Count up the lines below in which the string "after" appears. The reply should be that number alone.
---------- SUPPLIED INFORMATION
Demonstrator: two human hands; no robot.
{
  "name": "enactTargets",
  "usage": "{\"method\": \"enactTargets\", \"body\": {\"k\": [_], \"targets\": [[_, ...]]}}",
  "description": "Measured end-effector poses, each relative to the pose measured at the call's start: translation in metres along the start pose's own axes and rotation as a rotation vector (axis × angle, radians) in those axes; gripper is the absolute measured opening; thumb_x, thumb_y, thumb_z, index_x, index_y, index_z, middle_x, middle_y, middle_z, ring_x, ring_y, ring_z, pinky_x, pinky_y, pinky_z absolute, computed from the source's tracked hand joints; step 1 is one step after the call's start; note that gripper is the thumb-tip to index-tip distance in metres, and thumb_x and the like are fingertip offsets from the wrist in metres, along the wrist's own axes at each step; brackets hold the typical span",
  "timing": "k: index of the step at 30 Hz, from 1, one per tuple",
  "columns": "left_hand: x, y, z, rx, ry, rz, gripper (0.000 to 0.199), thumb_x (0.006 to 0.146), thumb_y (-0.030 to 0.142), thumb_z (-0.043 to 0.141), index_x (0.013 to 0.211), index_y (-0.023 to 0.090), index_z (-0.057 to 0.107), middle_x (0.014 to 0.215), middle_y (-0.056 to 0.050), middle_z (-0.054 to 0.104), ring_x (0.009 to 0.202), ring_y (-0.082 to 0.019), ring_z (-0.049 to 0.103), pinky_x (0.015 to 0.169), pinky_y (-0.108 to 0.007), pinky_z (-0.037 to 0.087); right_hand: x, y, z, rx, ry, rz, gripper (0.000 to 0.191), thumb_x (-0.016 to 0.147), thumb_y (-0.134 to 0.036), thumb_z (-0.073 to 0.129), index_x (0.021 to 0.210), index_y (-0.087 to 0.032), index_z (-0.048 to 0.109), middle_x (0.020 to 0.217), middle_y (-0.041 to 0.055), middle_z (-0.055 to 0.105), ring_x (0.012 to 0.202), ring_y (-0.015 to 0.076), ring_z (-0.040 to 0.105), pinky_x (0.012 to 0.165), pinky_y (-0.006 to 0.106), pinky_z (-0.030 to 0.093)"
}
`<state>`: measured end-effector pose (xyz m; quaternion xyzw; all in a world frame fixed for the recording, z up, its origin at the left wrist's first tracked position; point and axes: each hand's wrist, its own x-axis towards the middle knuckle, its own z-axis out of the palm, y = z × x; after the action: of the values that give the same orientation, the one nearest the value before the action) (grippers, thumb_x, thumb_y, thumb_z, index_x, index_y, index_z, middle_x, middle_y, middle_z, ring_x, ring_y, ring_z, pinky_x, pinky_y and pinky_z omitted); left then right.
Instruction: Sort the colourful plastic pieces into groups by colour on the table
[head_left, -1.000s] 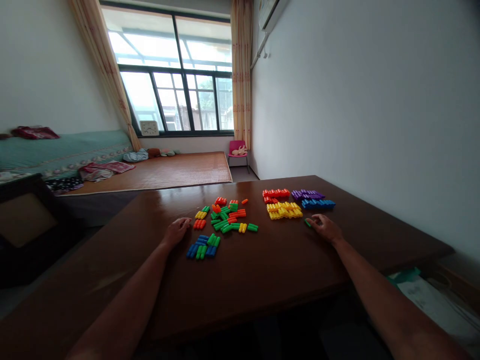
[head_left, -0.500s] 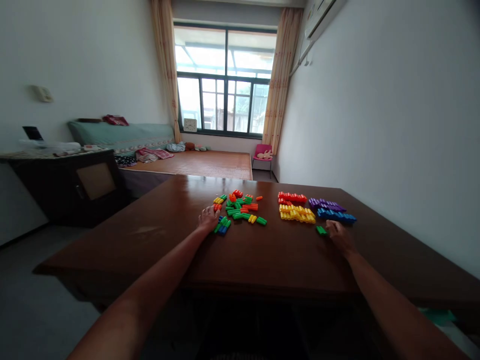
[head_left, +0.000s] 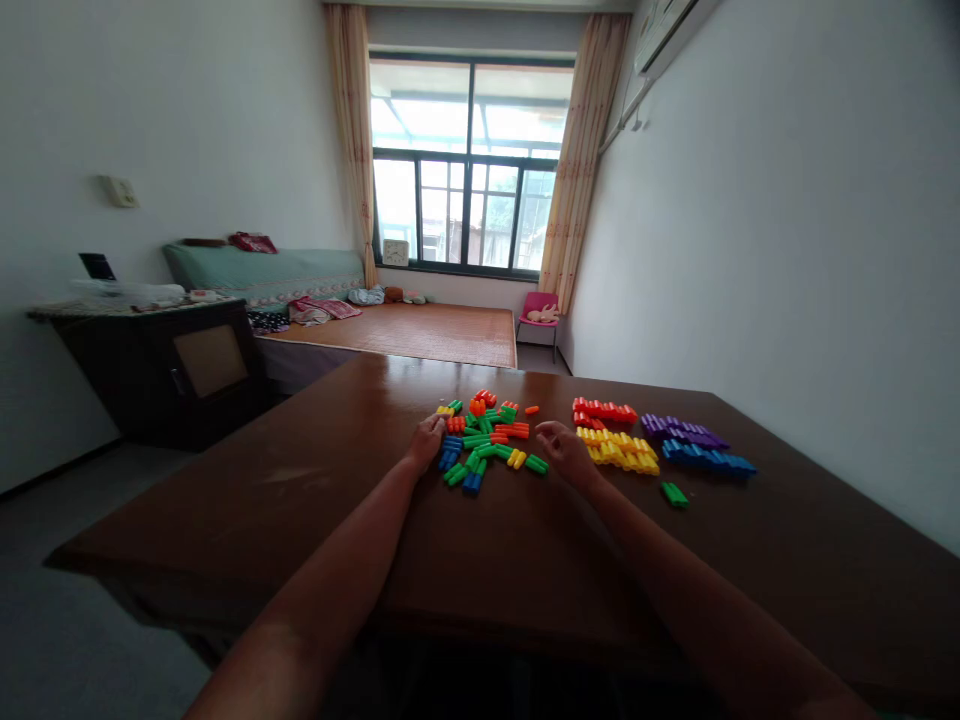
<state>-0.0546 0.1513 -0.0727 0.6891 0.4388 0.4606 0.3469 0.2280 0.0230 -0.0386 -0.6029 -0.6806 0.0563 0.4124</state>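
Note:
A mixed heap of plastic building blocks [head_left: 480,440], mostly green with some orange, blue and yellow, lies on the brown table. My left hand [head_left: 427,442] is at the heap's left edge, fingers stretched out beside a yellow block [head_left: 446,411] and some blue blocks [head_left: 450,452]. Whether the fingertips touch them is too small to tell. To the heap's right, my right hand [head_left: 566,452] hovers near orange blocks [head_left: 512,430], fingers slightly bent and apart, with nothing visible in them. A green block [head_left: 675,494] lies alone at the right.
Sorted rows stand right of my right hand: red blocks [head_left: 604,410], yellow blocks [head_left: 622,452], purple blocks [head_left: 684,431] and blue blocks [head_left: 709,459]. The table [head_left: 300,500] extends to both sides. Beyond it are a bed [head_left: 450,330] and a pink chair [head_left: 540,305].
My right hand has left the lone green block and moved left to the heap. My left hand has shifted slightly; blue and green blocks near it are spread differently. The view has turned slightly left.

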Motion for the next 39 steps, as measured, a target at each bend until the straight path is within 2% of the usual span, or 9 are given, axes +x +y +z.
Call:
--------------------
EXPECTED OUTPUT | 2